Жалостливость из-за холода, из-за всего. Сейчас, в половине десятого вечера, кто‑то в соседней квартире вбивает гвоздь в общую стену.
21 ноября. Совершеннейшая бесполезность. Воскресенье. Ночью полная бессонница. До четверти двенадцатого в постели, при свете солнца. Прогулка. Обед. Читал газету, перелистывал старые каталоги. Прогулка – Гибернергассе, городской парк, Венцельсплац, Фердинандштрассе, затем к Подолу. С трудом растянул ее на два часа. Время от времени чувствовал сильные, однажды прямо‑таки жгучие головные боли. Ужинал. Теперь я дома. Кто может открытыми глазами взирать на это сверху – от начала до конца?
25 декабря. Раскрыл дневник с целью вызвать сон. Но случайно наткнулся на последнюю запись – я мог бы представить себе тысячу записей подобного содержания за последние три-четыре года. Я бессмысленно истощаю свои силы, был бы счастлив, если бы мог писать, но не пишу. Головные боли уже не отпускают меня. Я в самом деле измотал себя.
Вчера откровенно поговорил с шефом, решив поговорить, дав обет не отступать, я в прошлую ночь добился двухчасового, правда, беспокойного, сна. Предложил своему шефу четыре варианта: 1. Все оставить так, как было в последнюю – ужаснейшую, мучительнейшую – неделю, и кончить нервной горячкой, безумием или еще чем‑нибудь подобным; 2. Взять отпуск не хочу – из какого‑то чувства долга, да и не помогло бы это; 3. Уволиться не могу сейчас – из-за родителей и фабрики; 4. Остается только военная служба. Ответ: неделя отпуска и курс лечения гематогеном, который шеф хочет пройти вместе со мной. Он сам, по-видимому, очень болен. Если я тоже уйду, отдел осиротеет.
Облегчение оттого, что поговорил откровенно. Впервые словом «увольнение» прямо‑таки потряс воздух учреждения.
Тем не менее сегодня почти не спал.
Постоянно эта не дающая мне покоя мысль: если бы я в 1912 году уехал в расцвете сил, с ясной головой, не источенный стараниями подавить живые силы!

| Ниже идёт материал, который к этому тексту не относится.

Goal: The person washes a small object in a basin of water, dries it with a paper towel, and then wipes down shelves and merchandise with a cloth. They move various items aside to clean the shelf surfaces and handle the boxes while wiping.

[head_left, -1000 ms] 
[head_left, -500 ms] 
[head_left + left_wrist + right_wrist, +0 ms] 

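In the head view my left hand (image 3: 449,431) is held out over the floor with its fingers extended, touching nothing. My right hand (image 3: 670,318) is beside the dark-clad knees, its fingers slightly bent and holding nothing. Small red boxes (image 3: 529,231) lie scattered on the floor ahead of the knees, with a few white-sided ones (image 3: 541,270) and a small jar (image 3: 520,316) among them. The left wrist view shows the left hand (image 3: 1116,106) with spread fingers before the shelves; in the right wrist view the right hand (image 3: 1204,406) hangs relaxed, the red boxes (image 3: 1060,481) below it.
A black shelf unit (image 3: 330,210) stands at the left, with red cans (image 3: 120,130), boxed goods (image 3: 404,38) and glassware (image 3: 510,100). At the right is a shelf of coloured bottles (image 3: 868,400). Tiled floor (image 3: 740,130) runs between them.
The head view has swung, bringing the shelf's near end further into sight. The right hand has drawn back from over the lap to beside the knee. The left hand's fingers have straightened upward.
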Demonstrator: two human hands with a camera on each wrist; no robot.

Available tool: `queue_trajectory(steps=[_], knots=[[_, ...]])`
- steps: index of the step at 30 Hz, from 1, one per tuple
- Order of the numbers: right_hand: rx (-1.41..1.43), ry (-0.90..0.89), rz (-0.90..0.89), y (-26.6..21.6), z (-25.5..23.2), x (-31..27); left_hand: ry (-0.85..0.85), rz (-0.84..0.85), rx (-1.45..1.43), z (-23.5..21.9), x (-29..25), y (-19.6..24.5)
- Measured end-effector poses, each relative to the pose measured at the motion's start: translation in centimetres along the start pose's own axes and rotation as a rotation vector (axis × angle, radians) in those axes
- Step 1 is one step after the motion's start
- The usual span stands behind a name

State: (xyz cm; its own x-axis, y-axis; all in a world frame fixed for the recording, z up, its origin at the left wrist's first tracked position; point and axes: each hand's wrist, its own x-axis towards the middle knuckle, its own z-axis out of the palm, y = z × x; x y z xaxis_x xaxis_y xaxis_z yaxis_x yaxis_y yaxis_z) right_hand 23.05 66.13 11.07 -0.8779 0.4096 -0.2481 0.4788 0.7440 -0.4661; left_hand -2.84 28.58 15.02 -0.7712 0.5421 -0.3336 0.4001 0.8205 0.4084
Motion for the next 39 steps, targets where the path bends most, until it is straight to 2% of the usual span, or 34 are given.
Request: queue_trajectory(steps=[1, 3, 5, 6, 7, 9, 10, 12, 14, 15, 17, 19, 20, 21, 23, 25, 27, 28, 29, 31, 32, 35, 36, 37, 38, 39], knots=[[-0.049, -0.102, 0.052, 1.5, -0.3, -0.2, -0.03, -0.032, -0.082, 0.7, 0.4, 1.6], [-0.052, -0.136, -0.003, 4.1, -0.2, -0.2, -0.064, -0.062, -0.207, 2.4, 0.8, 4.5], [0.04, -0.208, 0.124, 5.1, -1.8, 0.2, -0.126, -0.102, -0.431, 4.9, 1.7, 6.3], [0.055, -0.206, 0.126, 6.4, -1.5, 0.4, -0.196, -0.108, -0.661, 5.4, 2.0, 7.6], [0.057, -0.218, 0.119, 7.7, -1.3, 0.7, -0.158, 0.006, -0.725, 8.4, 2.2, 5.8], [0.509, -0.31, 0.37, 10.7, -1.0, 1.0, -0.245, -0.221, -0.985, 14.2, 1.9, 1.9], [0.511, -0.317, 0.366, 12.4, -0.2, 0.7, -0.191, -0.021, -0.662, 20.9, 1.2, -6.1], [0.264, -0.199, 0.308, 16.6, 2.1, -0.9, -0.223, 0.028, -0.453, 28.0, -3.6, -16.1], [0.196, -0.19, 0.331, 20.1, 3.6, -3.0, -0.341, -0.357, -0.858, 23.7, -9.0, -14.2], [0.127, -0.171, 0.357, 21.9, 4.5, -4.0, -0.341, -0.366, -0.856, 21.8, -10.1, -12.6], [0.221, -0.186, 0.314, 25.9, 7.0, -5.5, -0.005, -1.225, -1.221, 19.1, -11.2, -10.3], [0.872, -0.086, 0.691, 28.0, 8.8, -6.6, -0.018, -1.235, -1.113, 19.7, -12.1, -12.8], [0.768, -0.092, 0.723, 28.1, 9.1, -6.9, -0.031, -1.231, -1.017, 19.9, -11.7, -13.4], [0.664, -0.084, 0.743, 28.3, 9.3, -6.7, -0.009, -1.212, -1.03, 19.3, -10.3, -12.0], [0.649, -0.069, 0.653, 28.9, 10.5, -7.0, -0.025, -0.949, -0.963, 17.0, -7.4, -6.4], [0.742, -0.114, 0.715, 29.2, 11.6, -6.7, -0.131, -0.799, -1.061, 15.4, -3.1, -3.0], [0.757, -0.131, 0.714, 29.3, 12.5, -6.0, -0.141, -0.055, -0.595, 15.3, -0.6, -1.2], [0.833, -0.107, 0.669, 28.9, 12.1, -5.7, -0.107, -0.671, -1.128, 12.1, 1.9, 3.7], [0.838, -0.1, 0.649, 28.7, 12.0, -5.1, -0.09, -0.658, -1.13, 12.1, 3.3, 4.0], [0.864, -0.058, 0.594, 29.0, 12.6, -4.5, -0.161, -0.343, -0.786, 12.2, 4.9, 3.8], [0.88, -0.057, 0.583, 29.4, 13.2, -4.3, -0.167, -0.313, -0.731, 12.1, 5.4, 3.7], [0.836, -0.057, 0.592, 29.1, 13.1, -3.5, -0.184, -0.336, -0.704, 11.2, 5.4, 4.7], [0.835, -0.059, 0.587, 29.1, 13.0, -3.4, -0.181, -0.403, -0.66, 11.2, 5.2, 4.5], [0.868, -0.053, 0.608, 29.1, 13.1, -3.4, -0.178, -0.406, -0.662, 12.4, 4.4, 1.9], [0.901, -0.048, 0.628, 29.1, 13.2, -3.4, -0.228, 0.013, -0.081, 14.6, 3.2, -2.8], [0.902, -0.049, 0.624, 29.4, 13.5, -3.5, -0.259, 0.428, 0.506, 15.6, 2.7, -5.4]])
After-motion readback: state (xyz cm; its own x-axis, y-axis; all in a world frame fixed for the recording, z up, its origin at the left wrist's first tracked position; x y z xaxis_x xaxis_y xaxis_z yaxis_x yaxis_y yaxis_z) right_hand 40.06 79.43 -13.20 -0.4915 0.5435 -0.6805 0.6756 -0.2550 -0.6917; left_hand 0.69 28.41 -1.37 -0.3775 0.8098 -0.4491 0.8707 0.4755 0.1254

Разговор с Лангером. Книгу Макса он сможет прочитать лишь через тринадцать дней. Он мог бы читать в Рождество, потому что по старому обычаю в Рождество нельзя читать Тору, но на сей раз Рождество пало на субботу. Через тринадцать же дней русское Рождество, и тогда он сможет читать. По средневековой традиции художественной литературой и светскими науками можно заниматься только после семидесяти лет, согласно более терпимому взгляду – после сорока. Медицина – единственная наука, которой можно было заниматься. В настоящее же время нельзя заниматься и ею, ибо она теперь слишком сильно переплетается с другими науками. В клозете нельзя думать о Торе, поэтому там можно читать светские книги. Весьма набожный пражанин, некий К., обладал широкими светскими познаниями – все это он изучил в клозете.